» BRIEF: When you reach the line containing "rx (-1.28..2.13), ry" in the data below, begin returning lines exactly as written, and stop once the line containing "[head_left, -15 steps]" has been returned.

━━━━━ INFORMATION

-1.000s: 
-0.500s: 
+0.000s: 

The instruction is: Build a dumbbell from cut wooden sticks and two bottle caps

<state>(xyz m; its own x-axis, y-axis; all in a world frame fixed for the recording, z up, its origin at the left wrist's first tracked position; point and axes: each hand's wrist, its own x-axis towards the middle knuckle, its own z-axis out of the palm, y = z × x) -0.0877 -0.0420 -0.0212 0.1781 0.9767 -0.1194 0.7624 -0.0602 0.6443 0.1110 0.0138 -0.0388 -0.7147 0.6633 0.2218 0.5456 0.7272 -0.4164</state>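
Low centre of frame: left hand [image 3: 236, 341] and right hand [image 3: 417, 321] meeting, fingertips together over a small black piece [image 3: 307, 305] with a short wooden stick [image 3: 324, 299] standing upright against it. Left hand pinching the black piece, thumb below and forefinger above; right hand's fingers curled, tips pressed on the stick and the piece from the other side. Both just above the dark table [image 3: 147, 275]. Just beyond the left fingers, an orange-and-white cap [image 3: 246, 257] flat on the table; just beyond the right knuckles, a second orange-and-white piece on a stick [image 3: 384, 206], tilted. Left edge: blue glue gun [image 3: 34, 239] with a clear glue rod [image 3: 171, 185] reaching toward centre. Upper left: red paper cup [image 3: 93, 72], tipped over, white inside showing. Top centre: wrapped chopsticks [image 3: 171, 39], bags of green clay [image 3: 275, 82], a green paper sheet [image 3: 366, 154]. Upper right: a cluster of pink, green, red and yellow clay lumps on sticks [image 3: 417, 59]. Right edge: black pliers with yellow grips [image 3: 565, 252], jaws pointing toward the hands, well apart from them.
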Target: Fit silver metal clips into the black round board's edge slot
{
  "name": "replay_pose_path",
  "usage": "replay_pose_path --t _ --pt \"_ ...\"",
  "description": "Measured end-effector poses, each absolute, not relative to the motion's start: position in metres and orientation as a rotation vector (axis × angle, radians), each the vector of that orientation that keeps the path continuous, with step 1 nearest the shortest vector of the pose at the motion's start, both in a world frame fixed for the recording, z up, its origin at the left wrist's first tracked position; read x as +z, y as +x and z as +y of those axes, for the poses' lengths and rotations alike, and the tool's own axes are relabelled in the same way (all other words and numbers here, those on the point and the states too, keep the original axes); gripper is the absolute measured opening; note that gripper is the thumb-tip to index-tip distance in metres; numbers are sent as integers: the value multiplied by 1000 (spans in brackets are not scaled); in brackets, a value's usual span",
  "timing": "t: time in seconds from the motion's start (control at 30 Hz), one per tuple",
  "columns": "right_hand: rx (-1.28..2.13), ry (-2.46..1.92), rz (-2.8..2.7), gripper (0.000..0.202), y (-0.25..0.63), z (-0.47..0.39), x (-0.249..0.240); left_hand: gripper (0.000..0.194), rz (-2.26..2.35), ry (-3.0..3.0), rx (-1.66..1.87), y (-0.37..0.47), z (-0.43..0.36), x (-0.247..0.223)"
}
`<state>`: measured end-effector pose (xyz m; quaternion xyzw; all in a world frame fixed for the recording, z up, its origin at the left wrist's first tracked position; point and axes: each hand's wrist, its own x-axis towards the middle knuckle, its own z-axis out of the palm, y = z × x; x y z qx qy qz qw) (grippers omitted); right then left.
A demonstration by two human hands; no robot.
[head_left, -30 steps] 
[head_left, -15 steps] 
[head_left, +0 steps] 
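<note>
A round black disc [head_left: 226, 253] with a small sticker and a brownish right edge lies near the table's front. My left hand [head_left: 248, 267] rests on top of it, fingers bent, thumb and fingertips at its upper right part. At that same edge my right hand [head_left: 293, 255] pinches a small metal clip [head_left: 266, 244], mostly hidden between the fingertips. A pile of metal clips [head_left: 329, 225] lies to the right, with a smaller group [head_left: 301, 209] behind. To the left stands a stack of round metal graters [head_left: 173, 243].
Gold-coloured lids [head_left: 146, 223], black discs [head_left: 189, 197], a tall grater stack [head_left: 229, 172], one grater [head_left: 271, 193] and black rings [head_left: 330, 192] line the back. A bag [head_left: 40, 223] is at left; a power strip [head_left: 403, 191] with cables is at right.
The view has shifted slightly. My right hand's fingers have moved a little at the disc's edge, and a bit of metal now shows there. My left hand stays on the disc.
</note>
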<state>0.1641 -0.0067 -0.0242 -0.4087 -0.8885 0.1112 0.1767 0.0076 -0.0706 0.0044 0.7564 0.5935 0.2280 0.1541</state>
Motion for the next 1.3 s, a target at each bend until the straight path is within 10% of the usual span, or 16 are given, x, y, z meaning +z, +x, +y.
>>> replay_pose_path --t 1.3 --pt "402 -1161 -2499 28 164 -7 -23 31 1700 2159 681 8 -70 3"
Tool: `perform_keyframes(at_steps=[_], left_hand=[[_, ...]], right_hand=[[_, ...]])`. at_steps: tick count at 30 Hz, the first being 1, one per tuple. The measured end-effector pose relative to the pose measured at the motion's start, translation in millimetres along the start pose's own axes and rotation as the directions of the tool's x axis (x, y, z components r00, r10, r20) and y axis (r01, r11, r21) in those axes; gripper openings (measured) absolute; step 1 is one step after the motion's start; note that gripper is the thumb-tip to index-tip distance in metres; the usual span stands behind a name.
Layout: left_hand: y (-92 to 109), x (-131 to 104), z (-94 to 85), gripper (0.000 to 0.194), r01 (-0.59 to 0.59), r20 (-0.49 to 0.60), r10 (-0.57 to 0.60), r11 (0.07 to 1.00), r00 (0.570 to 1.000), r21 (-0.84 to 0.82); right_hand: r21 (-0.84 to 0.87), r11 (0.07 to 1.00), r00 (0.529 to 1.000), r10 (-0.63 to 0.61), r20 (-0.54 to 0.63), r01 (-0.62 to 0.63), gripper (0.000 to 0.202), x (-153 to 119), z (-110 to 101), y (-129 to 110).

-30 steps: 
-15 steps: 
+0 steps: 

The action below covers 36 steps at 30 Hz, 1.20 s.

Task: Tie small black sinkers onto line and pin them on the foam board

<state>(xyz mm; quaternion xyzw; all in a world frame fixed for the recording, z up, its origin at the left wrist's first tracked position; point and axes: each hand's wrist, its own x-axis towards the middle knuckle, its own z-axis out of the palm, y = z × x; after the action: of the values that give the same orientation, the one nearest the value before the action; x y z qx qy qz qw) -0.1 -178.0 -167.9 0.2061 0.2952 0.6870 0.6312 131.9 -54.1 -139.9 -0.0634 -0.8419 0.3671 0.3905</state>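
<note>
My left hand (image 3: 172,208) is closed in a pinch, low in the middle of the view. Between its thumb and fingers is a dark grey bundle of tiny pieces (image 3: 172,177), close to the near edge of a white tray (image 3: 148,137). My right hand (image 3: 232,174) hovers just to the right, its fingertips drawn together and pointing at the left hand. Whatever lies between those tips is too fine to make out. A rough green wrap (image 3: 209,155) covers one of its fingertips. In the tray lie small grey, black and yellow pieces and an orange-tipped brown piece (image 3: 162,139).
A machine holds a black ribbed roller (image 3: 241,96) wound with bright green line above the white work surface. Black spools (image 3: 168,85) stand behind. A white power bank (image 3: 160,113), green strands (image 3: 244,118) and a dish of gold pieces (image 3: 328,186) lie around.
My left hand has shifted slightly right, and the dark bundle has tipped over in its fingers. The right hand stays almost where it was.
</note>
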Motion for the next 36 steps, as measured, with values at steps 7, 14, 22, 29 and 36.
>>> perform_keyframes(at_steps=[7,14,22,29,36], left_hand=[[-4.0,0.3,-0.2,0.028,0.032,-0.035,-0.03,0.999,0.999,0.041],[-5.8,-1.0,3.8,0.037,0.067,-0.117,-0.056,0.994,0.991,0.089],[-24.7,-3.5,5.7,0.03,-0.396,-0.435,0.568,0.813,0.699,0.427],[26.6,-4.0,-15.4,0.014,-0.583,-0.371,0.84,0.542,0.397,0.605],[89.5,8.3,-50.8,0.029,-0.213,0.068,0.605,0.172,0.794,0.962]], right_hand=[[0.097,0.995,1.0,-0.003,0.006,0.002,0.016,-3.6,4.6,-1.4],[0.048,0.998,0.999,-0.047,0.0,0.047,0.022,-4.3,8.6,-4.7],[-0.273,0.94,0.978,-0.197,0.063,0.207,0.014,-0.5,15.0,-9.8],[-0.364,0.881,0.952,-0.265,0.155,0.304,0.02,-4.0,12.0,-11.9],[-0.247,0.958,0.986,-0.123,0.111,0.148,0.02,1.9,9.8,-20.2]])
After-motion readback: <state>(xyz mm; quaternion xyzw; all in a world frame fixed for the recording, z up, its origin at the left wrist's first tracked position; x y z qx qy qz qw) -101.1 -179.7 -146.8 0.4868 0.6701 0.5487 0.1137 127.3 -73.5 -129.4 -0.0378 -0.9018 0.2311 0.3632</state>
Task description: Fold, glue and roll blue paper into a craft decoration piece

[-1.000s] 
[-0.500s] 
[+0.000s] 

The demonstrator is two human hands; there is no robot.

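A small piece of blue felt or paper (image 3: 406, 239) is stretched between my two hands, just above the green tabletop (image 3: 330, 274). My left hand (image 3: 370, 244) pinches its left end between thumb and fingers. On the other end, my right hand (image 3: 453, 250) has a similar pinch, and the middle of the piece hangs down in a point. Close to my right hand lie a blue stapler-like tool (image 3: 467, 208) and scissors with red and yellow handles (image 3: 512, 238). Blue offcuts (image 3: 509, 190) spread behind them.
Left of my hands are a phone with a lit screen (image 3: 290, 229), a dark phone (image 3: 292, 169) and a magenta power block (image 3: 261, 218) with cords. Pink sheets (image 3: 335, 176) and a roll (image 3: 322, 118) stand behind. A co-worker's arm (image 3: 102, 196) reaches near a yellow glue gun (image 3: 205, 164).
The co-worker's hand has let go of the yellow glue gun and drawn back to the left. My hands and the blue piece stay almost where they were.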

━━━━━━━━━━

» EXERCISE RESULT:
  "columns": "right_hand: rx (-1.28..2.13), ry (-2.46..1.92), rz (-2.8..2.7), gripper (0.000..0.202), y (-0.25..0.63), z (-0.47..0.39), x (-0.249..0.240); left_hand: gripper (0.000..0.194), rz (-2.26..2.35), ry (-3.0..3.0), rx (-1.66..1.87), y (-0.37..0.47), z (-0.43..0.36), x (-0.247..0.223)"
}
`<state>`: measured end-effector pose (xyz m; quaternion xyzw; all in a world frame fixed for the recording, z up, its origin at the left wrist's first tracked position; point and axes: each hand's wrist, its own x-axis towards the middle knuckle, its own z-axis out of the palm, y = z × x; x y z qx qy qz qw) (grippers omitted); right then left.
A demonstration by two human hands; no robot.
[head_left, -30 steps] 
[head_left, -15 steps] 

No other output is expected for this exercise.